After returning to the United States, Whitney became a teacher at Waltham High School between 1876 and 1881 until she became an assistant of Maria Mitchell at Vassar. Upon Mitchell's retirement in 1888, Whitney became a professor and the director of the observatory there until she retired in 1915 for health reasons.

Whitney focused her teaching and research on subjects related to double stars, variable stars, asteroids, comets, and measurements by photographic plates. Under her direction,102 articles were published at the Vassar College Observatory. In 1889, Whitney's mother and sister both became ill and Whitney moved them to the Observatory where she could care for them and continue her work part-time. When they died two years later, she resumed full-time work.

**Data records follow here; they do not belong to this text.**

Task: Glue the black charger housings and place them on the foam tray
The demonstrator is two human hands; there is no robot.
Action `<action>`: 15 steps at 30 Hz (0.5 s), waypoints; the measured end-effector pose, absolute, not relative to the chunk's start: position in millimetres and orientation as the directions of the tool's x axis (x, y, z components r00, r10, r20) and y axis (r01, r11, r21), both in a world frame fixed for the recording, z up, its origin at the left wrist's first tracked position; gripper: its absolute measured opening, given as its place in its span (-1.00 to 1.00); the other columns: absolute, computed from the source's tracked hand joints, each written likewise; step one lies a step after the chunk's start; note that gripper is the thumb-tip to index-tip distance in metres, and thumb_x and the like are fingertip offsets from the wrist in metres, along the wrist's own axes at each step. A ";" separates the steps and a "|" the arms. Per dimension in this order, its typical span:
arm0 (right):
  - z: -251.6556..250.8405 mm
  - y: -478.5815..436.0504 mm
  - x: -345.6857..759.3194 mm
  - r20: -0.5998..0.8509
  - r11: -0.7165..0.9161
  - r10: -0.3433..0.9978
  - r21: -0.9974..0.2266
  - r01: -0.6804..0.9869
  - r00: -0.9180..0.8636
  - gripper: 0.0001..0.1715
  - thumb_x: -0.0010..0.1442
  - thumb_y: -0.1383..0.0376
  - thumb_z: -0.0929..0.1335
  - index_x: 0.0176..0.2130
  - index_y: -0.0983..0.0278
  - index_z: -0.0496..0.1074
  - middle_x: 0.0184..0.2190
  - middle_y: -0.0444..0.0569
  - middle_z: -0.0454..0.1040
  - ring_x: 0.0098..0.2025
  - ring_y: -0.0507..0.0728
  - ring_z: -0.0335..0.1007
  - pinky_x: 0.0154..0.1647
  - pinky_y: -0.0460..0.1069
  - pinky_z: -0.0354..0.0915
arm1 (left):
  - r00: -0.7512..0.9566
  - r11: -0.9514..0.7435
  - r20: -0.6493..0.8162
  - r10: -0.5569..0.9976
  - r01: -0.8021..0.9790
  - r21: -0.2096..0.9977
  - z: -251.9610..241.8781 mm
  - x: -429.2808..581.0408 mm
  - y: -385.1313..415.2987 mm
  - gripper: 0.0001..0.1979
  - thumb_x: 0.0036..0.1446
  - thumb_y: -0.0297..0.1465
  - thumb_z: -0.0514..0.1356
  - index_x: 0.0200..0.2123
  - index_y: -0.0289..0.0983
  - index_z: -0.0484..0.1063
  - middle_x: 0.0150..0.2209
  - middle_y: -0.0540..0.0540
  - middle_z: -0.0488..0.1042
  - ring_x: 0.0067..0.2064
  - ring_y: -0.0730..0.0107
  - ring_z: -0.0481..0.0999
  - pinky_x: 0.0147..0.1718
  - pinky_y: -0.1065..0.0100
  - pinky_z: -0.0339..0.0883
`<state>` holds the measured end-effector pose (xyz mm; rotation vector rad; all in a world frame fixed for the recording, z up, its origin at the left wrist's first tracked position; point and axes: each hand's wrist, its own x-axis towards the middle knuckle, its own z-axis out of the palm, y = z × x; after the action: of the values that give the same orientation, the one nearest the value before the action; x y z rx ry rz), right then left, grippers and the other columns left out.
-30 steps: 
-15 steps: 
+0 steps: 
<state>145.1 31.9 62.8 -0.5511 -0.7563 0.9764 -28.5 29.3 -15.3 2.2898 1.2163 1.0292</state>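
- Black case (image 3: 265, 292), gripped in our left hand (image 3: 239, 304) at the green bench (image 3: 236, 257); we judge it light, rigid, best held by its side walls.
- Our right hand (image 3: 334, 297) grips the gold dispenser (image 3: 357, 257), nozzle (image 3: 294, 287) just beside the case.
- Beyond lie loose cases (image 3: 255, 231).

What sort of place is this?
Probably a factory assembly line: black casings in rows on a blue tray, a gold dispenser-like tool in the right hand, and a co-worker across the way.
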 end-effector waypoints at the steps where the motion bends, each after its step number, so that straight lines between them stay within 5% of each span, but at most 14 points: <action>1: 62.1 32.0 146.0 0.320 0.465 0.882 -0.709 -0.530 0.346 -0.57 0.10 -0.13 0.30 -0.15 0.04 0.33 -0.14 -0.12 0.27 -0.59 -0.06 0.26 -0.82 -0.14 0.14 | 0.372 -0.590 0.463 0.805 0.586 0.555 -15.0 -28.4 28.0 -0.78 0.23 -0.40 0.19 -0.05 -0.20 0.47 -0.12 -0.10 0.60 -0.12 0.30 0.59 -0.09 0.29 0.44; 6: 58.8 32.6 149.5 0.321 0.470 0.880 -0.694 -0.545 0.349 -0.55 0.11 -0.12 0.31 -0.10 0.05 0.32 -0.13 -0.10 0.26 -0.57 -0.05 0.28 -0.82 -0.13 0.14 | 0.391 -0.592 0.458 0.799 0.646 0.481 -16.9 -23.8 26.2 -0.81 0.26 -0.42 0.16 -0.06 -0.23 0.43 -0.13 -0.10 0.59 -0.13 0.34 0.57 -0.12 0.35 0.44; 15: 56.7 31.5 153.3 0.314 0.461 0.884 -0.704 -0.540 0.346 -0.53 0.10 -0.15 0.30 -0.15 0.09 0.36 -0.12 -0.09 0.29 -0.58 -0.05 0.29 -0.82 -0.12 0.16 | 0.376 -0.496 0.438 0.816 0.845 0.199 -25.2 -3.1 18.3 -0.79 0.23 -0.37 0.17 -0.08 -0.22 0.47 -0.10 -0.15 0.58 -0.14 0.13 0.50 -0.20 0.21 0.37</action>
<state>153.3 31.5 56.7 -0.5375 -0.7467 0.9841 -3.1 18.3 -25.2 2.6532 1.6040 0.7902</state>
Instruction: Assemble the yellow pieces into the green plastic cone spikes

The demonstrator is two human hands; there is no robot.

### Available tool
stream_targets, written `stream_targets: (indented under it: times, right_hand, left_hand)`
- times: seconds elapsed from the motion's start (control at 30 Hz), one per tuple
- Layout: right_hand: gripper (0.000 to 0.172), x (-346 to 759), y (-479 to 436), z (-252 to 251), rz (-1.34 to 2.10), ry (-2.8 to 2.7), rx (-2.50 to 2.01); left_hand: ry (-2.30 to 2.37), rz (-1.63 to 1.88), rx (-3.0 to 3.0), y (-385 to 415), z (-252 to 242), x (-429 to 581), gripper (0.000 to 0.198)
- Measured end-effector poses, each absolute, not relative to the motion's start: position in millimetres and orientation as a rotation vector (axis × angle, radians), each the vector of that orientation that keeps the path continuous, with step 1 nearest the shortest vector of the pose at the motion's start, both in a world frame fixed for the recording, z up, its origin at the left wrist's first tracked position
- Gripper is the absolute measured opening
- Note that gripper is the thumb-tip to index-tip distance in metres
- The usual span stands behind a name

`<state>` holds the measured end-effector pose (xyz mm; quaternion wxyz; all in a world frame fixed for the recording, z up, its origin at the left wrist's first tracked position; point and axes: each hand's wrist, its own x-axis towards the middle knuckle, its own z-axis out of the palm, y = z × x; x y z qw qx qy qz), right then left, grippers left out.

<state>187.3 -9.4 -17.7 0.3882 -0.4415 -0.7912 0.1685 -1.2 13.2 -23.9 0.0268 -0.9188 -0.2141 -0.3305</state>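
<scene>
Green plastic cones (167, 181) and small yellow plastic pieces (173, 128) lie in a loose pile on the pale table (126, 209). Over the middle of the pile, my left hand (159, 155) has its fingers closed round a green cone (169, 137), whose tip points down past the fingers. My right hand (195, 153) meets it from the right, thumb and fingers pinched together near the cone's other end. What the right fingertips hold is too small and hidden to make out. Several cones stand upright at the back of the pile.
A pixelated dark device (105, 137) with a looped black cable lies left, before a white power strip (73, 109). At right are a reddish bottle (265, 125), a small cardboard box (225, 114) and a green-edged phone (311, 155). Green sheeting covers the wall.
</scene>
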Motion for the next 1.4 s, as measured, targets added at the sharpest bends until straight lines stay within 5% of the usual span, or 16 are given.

Whitney was a fellow of the American Association for the Advancement of Science and a charter member of the Astronomical and Astrophysical Society. In 1902, she became the first president of the Maria Mitchell Association in Nantucket, Massachusetts.

Whitney believed that science provided strong career opportunities for women. She hoped that women would soon become more active in practical chemistry, architecture, dentistry, and agriculture, which were more lucrative and, in Whitney's view, particularly well suited to women. Moreover, she believed that scientific training would prepare them to be good mothers, falling into more traditional tropes of the early 20th century. She also funded the advancement of women in science. In 1908, when the Maria Mitchell Observatory was built on Nantucket, Whitney raised money to fund a female research fellow. Whitney continued working and living at the Vassar College Observatory until her retirement in 1915. In her will, she bequeathed $5,000 to Vassar to support research by women.

==Later life and legacy==

Whitney died in Waltham on January 20, 1921, of pneumonia. Whitney was memorialized in 1923 with the unveiling of a bronze bas-relief portrait at the Vassar College Observatory.